Но и бурные душевные движения, связывают ли их под названием назидательности с идеями религии или, как относящиеся только к культуре, с идеями, представляющими общественный интерес, не могут, какое бы напряжение воображения они ни вызывали, претендовать на честь возвышенного изображения, если они не оставляют в душе такую настроенность, которая, хотя и косвенным образом, влияет на сознание человеком своей силы и решимости стремиться к тому, что заключает в себе чистую интеллектуальную целесообразность (к сверхчувственному). Ибо в противном случае все эти виды растроганности превращаются только в своего рода моцион, к которому охотно прибегают, видя в нем пользу для здоровья. Приятная усталость, которая следует за такой будоражащей игрой аффектов, создает наслаждение хорошим самочувствием, вызванным восстановленным в нас равновесием жизненных сил; в конечном счете оно не отличается от того, что так нравится сластолюбцам Востока, заставляющим разминать свое тело, мягко сжимать и сгибать свои мускулы и суставы; разница лишь в том, что там движущий принцип находится большей частью в нас, здесь полностью вне нас. Подчас человек полагает, что проповедь настроила его душу на высокий лад (erbaut), между тем в ней ничего не было построено (aufgebaut) (не была построена система добрых максим), или что трагедия сделала его лучше, тогда как он просто рад, что счастливо избежал скуки. Следовательно, возвышенное всегда должно быть связано с образом мыслей, т. е. с максимами, которые способствуют тому, что интеллектуальное и идеи разума обретают превосходство над чувственностью.

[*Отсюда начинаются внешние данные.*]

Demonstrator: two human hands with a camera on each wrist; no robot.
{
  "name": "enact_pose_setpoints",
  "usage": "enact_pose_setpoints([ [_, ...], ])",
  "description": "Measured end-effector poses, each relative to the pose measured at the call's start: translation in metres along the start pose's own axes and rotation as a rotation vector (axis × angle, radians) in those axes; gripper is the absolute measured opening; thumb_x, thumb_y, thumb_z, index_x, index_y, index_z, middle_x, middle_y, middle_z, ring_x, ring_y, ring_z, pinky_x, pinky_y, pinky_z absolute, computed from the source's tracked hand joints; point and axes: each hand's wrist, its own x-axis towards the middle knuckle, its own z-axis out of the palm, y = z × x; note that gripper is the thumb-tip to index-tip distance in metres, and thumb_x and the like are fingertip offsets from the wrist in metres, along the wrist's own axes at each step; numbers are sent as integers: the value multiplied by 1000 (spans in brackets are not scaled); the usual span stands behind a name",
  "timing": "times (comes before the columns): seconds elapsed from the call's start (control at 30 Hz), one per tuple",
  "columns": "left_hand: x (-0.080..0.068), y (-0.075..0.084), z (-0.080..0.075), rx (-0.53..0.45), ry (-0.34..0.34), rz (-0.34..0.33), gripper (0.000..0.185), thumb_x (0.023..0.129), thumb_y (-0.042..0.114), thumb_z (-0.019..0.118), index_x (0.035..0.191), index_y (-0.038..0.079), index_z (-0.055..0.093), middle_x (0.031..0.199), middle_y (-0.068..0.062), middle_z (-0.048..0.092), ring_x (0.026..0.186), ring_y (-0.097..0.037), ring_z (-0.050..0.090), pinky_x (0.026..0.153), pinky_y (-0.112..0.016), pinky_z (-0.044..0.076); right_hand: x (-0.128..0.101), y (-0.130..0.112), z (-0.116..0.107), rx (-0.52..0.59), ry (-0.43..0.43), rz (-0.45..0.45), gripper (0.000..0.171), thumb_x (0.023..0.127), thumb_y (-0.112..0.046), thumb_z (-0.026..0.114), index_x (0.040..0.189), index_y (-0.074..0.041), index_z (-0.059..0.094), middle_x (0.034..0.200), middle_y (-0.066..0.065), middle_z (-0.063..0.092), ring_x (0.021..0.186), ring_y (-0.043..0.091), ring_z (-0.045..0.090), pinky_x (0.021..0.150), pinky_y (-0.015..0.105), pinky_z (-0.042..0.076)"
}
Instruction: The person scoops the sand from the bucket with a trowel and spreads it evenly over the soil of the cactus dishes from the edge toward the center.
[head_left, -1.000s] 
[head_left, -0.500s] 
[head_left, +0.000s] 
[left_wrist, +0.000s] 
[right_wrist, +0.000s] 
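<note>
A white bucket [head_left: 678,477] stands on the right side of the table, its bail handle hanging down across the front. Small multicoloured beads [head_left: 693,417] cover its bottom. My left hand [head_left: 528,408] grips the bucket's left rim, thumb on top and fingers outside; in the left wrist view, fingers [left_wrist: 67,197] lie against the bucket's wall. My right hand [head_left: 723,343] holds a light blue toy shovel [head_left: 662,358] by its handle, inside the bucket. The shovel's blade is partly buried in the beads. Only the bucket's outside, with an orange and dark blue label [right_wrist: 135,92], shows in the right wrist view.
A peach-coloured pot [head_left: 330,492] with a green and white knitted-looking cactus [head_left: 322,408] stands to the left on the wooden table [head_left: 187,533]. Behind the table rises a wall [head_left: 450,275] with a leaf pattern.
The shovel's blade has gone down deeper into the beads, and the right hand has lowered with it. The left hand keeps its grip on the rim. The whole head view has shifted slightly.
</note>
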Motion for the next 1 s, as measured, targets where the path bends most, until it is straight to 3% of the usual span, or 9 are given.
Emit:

Не следует опасаться, что чувство возвышенного утратит что-либо от такого отвлеченного способа изображения, которое применительно к чувственному совершенно негативно; ибо воображение, хотя оно и не находит никакой опоры за пределами чувственного, ощущает себя безграничным именно благодаря такому устранению его границ; эта отвлеченность есть, следовательно, изображение бесконечного, которое именно поэтому может быть только негативным, но при этом все-таки расширяет душу. Быть может, в иудейской книге законов нет ничего более возвышенного, чем заповедь: «Не сотвори себе кумира и никакого изображения того, что на небе вверху, и что на земле внизу, и что в воде ниже земли» и т. д. Одна эта заповедь может объяснить энтузиазм, который еврейский народ в эпоху развития своей нравственной культуры испытывал к своей религии, когда он сравнивал себя с другими народами; этим может быть объяснена и гордость, внушаемая магометанством. То же относится и к представлению о моральном законе и задатках моральности в нас. Совершенно напрасно опасение, будто, если мы лишим ее всего того, что связано с чувствами, в ней будет содержаться лишь холодное, безжизненное одобрение без всякой движущей силы или трогательности; наоборот, там, где чувства больше ничего не видят перед собой, где остается лишь несомненная неугасимая идея нравственности, скорее окажется необходимым умерить порыв неограниченного воображения, чтобы не дать ему возвыситься до энтузиазма, чем, опасаясь бессилия этих идей, искать помощь в картинках и детских пособиях. Поэтому-то правительства охотно разрешали щедро предоставлять религии все связанное с чувственным восприятием, пытаясь таким образом избавить своих подданных от усилий, но вместе с тем и лишить их способности распространять свои душевные силы за пределы произвольно отведенных им границ, чтобы, придав им пассивность, легче управлять ими.
Напротив, чистое, возвышающее душу, негативное изображение нравственности именно потому, что оно лишь негативное, не ведет к опасной экзальтации, которая состоит в иллюзии, будто можно увидеть нечто за всеми границами чувственности, т. е. грезить, руководствуясь принципами (безумствовать на основе разума), ибо непостижимость идеи свободы полностью пресекает путь ко всякому позитивному изображению; моральный же закон в нас сам по себе есть достаточно и изначально определяющий закон, и он даже не разрешает нам искать определяющее основание вне его. Если энтузиазм может быть сравнен с безумием, то экзальтацию можно сравнить с безрассудством, причем последнее менее всего совместимо с возвышенным, поскольку оно смешно в своих бесплодных грезах. В энтузиазме как аффекте воображение безудержно, в экзальтации как укоренившейся, погруженной в себя страсти, – оно лишено правил. Первый – преходящая случайность, которая иногда может поразить даже самый здравый рассудок, вторая – болезнь, которая его разрушает.
Простота (безыскусственная целесообразность) есть как бы стиль природы в возвышенном, а следовательно, и стиль нравственности второй (сверхчувственной) природы; нам известны только ее законы, но мы не в состоянии созерцанием достичь той сверхчувственной способности в нас самих, в которой содержится основа этого законодательства.